I’ve built other CNN based classifiers in the past, though they’ve always dealt with color RGB images and have been based off of a previously trained model. Starting from the beginning is something entirely new for me, and I’d appreciate any tips people might have!
We use floats as inputs to our models, so the 16 bit data should work fine. Have a look at the threads about the iceberg comp to see some examples of how people are handling non 3 channel data at the moment.
Ultimately it will be a classifier, yes, though as a preceding step, I was hoping to extract a region of interest (ie. a CNN outputting a bounding box around the ROI.), that would then in turn be classified.
To visualize the data I’d been collecting from our sensors, I had been scaling the data in much the same way as is being done in “Kaggle Iceberg Challenge Starter Kit” thread, except that I was outputting a 1-channel grayscale image. To make it easier to use existing models that expect 3-channel RGB images, I suppose that I could set each of the RGB channels to the same scaled value? This wouldn’t add any new information, but would allow me to reuse an existing model to start from.
I am concerned that if I’m squashing 16 bits of info (though I believe it’s actually only 14 bits output by the sensor) down into 8 bits, that I’ll be losing some granularity, though perhaps this is a “good enough” starting point…
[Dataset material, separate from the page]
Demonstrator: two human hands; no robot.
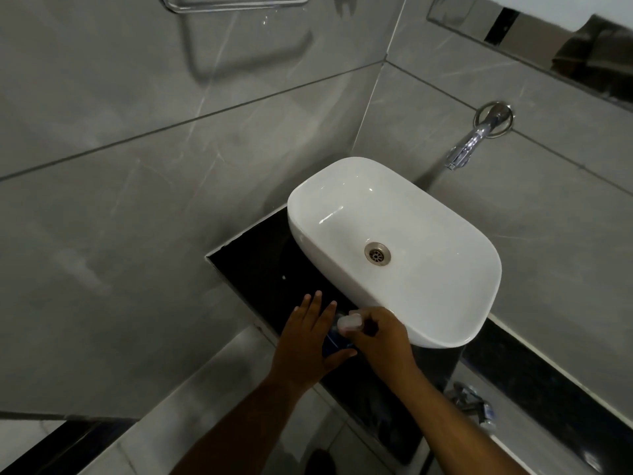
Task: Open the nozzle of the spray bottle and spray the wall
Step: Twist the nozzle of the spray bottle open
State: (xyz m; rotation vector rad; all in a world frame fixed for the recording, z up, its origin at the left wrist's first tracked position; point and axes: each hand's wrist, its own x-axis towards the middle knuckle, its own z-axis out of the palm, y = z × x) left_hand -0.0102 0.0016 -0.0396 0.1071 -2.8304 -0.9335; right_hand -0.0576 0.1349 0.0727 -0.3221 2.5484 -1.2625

Yes that’s a common approach for reusing a 3-channel model with one channel. There are others, but we won’t cover them until part 2.
Great, I’ll start there then.
There’s no reason to squash down to 8 bit. What makes you think that might be needed? We use floats as our inputs.
I must have missed something…I thought that for the models we had been using thus far (ie. the dogs and cats) the inputs were 3-channel RGB images, which consisted of 8-bit values? Can you point me towards one that takes floats as input?
If you feed in floats between 0 and 255 all the models we’ve seen should work fine with no code changes. Let me know if you find this not to be the case - I haven’t tried it, but I know that it’s all floats internally.
If you feed in floats between 0 and 255 all the models we’ve seen should work fine with no code changes. Let me know if you find this not to be the case - I haven’t tried it, but I know that it’s all floats internally.
Ah, ok! I can continue doing the scaling I’d been using in the past then, but instead of converting the final output to a uint8, i’ll just leave it as a floating point. That’s great, thanks!
@yinterian just curious would it also be ok/effective to use open cv’s function to convert grayscale to RGB like below? img = cv2.cvtColor(img, cv2.COLOR_GRAY2RGB)
BGR is the format OpenCV uses internally. Doing a conversion to RGB would also work.
I have a feeling however (unsubstantiated, though? I haven’t tested), that OpenCV will expect all of the values of the Numpy array to be of uint8, as opposed to floats that Jeremy and I were discussing above.